Each minute is precious. Being there with her will give both of you peace of mind and comfort.

My thoughts and prayers are with you.


July 10, 2015 - 4:15pm
EmpowHER Guest

hi--my brother was diagnosed with pancreatic cancer in 2012--he had the whipple procedure and over the last 3 years has had appendectomy (in which they found small cancer) , heart catherization, peritonitis, and just been diagnosed with pleural effusion in april of this year-sent home with a permanent drain tube in his chest-they told him he had less than 6 months to live--the pc had spread into his chest cavity-in the past couple of weeks I have noticed that he is getting around slower and slower and eats less and sleeps more and when he eats, most of the time it makes him sick--and 3 days ago he told me that he had awakened to find someone (with a glow around them) holding his hand-and then he went back to sleep---he says that whether God heals him here or heals him in heaven, he is ready--but, i am not ready, I have already lost my dad(liver cancer), and another brother (young age of 50 had a massive heart attack)and now my big brother is facing death-this is a horrible disease and it has been hard to watch my big strong 6'2" brother deteriorate to a frail man of skin and bones--and be so sick all the time--I believe that he is in the transition between this world and heaven--I dreamed last week that he was standing at the end of the driveway, waving to me--it is hard to watch those you love go through so much sickness--I just pray that God will grant my brother his hearts desire and take him in his sleep and that he won't suffer-thanks for this message board

June 14, 2015 - 7:32pm
EmpowHER Guest
Anonymous (reply to Anonymous)

Anonymous -This could be me writing your story about your brother.
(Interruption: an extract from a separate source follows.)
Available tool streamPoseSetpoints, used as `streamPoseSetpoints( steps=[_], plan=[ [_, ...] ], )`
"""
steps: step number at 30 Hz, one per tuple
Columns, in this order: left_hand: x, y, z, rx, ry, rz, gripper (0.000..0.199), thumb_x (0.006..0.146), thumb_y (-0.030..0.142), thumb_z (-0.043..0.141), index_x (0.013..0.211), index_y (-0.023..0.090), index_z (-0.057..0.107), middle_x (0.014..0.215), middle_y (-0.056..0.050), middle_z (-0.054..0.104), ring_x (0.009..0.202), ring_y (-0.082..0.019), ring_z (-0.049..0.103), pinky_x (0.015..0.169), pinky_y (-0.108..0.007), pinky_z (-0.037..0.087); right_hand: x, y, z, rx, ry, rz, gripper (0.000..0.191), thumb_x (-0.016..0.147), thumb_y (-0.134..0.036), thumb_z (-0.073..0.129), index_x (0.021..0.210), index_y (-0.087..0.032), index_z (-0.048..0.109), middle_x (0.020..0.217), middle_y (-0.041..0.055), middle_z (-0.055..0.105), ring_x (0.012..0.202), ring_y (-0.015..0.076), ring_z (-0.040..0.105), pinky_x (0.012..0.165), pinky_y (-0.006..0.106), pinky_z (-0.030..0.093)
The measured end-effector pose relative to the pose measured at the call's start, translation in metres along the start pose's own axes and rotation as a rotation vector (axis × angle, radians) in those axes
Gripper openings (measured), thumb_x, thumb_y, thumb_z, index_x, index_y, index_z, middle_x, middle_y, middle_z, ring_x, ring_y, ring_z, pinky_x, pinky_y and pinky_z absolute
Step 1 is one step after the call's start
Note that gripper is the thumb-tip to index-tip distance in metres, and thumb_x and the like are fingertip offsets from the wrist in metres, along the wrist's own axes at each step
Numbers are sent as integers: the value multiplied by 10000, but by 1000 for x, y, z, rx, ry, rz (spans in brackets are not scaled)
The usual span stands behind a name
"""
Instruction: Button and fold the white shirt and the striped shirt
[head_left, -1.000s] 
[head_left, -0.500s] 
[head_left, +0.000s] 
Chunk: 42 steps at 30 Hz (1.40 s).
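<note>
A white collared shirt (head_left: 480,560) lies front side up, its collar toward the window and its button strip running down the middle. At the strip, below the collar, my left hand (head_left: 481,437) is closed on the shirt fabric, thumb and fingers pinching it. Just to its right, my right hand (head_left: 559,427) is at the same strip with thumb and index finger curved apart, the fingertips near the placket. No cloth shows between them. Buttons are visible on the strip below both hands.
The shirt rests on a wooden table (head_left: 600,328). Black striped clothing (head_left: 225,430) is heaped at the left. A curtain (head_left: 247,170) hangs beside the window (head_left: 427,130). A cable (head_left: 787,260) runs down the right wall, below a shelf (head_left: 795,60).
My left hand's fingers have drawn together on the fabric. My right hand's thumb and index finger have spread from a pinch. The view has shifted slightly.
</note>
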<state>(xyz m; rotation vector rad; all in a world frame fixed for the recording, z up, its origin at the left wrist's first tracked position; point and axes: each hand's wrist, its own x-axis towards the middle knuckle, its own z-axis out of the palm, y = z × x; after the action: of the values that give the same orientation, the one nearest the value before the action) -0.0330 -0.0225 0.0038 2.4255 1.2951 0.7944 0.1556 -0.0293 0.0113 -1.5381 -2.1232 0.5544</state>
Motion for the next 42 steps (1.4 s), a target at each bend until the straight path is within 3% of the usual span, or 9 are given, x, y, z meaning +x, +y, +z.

My big strong 6ft 2 brother of 67 years has had two chemotherapy programs after his initial major surgery and his doctors have now told him there is no point in proceeding further with it as it is having no effect and they do not wish to make him feel worse by his medication. The chemo has made his greying hair fall out in a day. He would like to do things with and for his grandchildren but is mostly too weak now as his weight has fallen away while we watch. He seems cheerful enough in his voice but the look in his eyes has changed. Where there was passion and compassion and much humour there is now a little boy lost and bewildered, which he cannot disguise no matter that he tries his best for all our sakes. I have told that I love him like life itself and will walk with him right up to the gate. What more can you do?

June 24, 2015 - 7:54pm
EmpowHER Guest

Hello, my mom hasas pancreatic cancer she is resting at home bu t can barely walk. She is so thin & fragile. My mom complains of a pain in her esophagus when she eats she is also vomiting. What can I do to help her? She is only 63

May 3, 2015 - 7:31pm
Maryann Gromisch RN Guide (reply to Anonymous)

Hello Anonymous,

I can appreciate what you are going through. My mother was 63 years old when she died of leukemia.
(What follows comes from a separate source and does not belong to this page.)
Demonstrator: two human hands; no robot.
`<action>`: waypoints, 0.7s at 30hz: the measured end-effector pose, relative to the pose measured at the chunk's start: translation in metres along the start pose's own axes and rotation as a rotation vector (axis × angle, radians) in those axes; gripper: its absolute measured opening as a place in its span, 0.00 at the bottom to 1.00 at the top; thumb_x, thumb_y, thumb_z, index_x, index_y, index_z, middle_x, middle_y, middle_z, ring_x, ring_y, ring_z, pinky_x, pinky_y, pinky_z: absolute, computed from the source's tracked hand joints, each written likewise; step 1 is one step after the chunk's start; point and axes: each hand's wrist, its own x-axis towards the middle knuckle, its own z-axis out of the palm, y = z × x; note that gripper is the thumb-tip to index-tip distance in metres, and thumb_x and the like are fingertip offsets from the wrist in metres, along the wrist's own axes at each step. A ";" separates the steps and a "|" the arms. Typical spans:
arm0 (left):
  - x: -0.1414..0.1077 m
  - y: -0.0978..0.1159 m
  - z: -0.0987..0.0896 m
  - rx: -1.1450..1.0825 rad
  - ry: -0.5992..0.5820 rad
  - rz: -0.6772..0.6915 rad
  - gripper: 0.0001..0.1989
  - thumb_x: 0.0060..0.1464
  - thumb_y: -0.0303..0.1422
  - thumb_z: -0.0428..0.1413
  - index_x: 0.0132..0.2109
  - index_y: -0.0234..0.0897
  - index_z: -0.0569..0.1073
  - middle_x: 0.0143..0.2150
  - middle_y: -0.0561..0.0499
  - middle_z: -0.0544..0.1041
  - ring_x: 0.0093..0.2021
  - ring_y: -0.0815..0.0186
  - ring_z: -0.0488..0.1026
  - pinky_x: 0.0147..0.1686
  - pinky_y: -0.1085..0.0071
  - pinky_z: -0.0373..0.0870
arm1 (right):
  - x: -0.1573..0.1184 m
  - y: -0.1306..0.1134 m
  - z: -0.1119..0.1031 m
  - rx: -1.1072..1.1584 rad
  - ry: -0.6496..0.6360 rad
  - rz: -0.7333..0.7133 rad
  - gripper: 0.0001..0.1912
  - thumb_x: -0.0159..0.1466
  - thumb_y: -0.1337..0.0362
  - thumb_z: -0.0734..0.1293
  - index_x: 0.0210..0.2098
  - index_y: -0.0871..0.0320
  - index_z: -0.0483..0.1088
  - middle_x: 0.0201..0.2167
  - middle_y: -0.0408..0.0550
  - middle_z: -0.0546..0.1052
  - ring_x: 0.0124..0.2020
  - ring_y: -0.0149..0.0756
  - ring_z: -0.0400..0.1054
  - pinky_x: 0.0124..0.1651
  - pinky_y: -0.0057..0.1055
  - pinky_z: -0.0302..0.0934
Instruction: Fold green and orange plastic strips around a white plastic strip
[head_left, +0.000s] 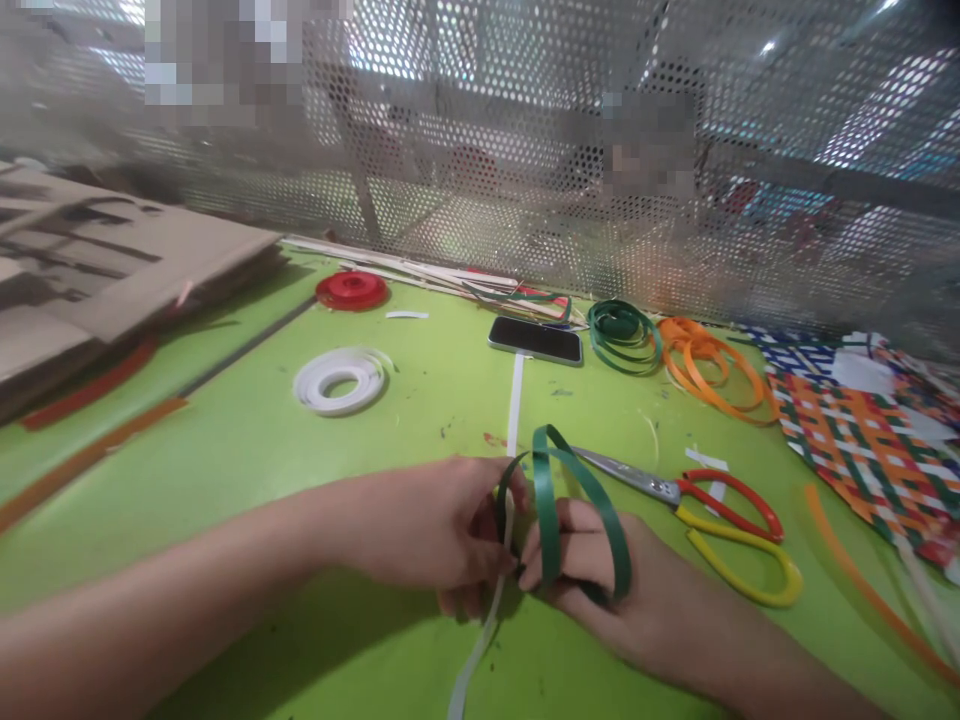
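My left hand (457,530) and my right hand (592,560) meet over the green table, their fingers bent close together. Loops of a green strip (547,515) rise from between my fingertips and curl over the back of my right hand. My left thumb and fingers press on a pale strip (491,615), which runs down toward the near edge of the view. My right fingers pinch the green strip; the spot where both strips meet is partly hidden. Scissors (664,490) with one red and one yellow handle lie just beyond my right hand.
Across the table lie a white coil (304,388), a red coil (352,290), a phone (534,340), a green coil (626,340) and an orange coil (694,365). Woven pieces (862,430) sit at right, cardboard (135,260) at left. A perforated metal panel (495,150) stands behind.
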 end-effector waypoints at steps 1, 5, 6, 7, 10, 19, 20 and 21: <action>0.002 -0.001 0.002 -0.037 -0.008 0.016 0.02 0.60 0.31 0.59 0.40 0.38 0.75 0.35 0.44 0.84 0.32 0.58 0.83 0.29 0.69 0.81 | -0.002 0.002 -0.003 -0.039 0.009 0.006 0.12 0.71 0.70 0.68 0.45 0.47 0.80 0.46 0.42 0.79 0.48 0.36 0.74 0.55 0.32 0.67; 0.011 -0.004 0.012 -0.293 0.011 0.102 0.05 0.62 0.32 0.60 0.41 0.36 0.72 0.35 0.47 0.80 0.34 0.61 0.81 0.32 0.69 0.81 | -0.006 0.013 -0.013 -0.169 0.057 -0.060 0.09 0.73 0.67 0.66 0.44 0.50 0.79 0.43 0.44 0.77 0.45 0.35 0.73 0.49 0.31 0.66; 0.014 -0.004 0.015 -0.364 0.034 0.119 0.08 0.61 0.33 0.61 0.43 0.36 0.70 0.35 0.48 0.79 0.34 0.62 0.81 0.32 0.68 0.81 | -0.006 0.015 -0.015 -0.184 0.073 -0.083 0.09 0.73 0.68 0.66 0.41 0.51 0.79 0.41 0.44 0.77 0.44 0.35 0.73 0.47 0.31 0.66; 0.016 -0.005 0.018 -0.419 0.061 0.130 0.11 0.61 0.34 0.62 0.46 0.38 0.68 0.35 0.49 0.79 0.35 0.61 0.81 0.33 0.67 0.81 | -0.006 0.017 -0.017 -0.196 0.093 -0.101 0.10 0.73 0.69 0.67 0.39 0.51 0.79 0.40 0.43 0.77 0.42 0.34 0.73 0.46 0.30 0.65; 0.019 -0.004 0.025 -0.395 0.130 0.133 0.14 0.61 0.35 0.62 0.49 0.39 0.66 0.37 0.50 0.79 0.34 0.62 0.79 0.31 0.68 0.78 | -0.006 0.020 -0.020 -0.250 0.131 -0.118 0.07 0.72 0.69 0.68 0.38 0.52 0.78 0.38 0.43 0.78 0.41 0.35 0.72 0.43 0.31 0.65; 0.009 0.001 0.012 0.307 0.352 0.052 0.06 0.53 0.34 0.61 0.37 0.38 0.75 0.29 0.53 0.77 0.26 0.68 0.69 0.24 0.73 0.65 | -0.004 0.012 -0.008 -0.194 0.050 -0.049 0.06 0.74 0.66 0.65 0.43 0.54 0.74 0.42 0.46 0.75 0.44 0.36 0.73 0.48 0.32 0.68; 0.008 0.002 0.010 0.337 0.338 0.060 0.05 0.53 0.34 0.60 0.35 0.38 0.74 0.28 0.54 0.76 0.25 0.69 0.67 0.23 0.74 0.63 | -0.003 0.011 -0.005 -0.188 0.043 -0.051 0.05 0.73 0.67 0.65 0.43 0.54 0.75 0.42 0.45 0.75 0.46 0.36 0.73 0.50 0.32 0.68; 0.006 0.003 0.009 0.363 0.318 0.067 0.04 0.53 0.33 0.59 0.34 0.37 0.74 0.27 0.55 0.75 0.24 0.70 0.65 0.22 0.74 0.62 | -0.002 0.011 -0.002 -0.185 0.041 -0.054 0.06 0.73 0.68 0.66 0.43 0.53 0.75 0.42 0.45 0.74 0.46 0.36 0.73 0.50 0.31 0.68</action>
If your mother is at home, considering calling Hospice. Hospice care offer services based on palliative care for the terminally ill. Nurses will visit and offer support to both you and your mother.
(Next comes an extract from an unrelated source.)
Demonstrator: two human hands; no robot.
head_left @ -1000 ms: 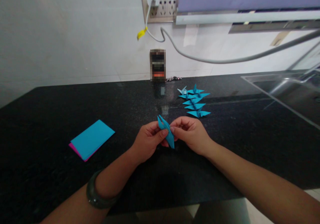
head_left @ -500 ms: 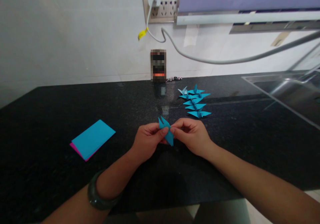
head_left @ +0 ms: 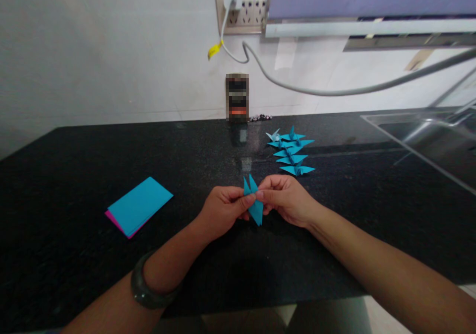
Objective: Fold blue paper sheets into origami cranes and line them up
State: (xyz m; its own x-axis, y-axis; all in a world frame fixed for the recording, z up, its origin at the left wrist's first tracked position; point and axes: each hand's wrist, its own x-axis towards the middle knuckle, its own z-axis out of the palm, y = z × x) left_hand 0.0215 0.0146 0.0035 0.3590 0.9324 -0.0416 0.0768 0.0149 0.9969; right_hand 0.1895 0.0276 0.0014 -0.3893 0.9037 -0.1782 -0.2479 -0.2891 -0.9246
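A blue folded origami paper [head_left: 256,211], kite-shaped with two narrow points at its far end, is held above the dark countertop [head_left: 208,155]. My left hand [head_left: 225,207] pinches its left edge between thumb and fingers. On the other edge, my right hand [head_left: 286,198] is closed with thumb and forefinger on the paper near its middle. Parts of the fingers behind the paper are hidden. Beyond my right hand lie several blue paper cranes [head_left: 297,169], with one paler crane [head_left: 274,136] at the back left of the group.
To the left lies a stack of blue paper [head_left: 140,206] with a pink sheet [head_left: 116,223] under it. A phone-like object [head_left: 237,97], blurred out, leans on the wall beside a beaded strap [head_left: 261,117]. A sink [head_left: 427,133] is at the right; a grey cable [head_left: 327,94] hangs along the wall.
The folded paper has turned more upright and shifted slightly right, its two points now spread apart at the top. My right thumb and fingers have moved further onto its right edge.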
Talk with your mother's oncologist for advice on how to ease her pain.

Wishing you the best,

May 4, 2015 - 9:48am
EmpowHER Guest

I am sorry to learn of your recent trauatic experience and the predicament you find yourself in. My late wife was within a few months of having an operation to remove a growth on the pancreas and when we discussed the situation with the surgeon ( UK based where they have specialist pancreatic centres around the country) we were informed that it would involve a 6 month recovery and be possible to function with a reduced size pancreas and without the spleen with the aid of medication . With a short course of follow up precautionary chemotherapy they were predicting a life expectancy of 5-10 years but they had a few persons who had made another 15-25 years.

Unfortunately a sudden change in the development of the cancer meant it became inoperable so the fact that your relation has had the surgery is a good sign and bodes well for the future. I hope you will find the inner strength to be positive and strong for your relation.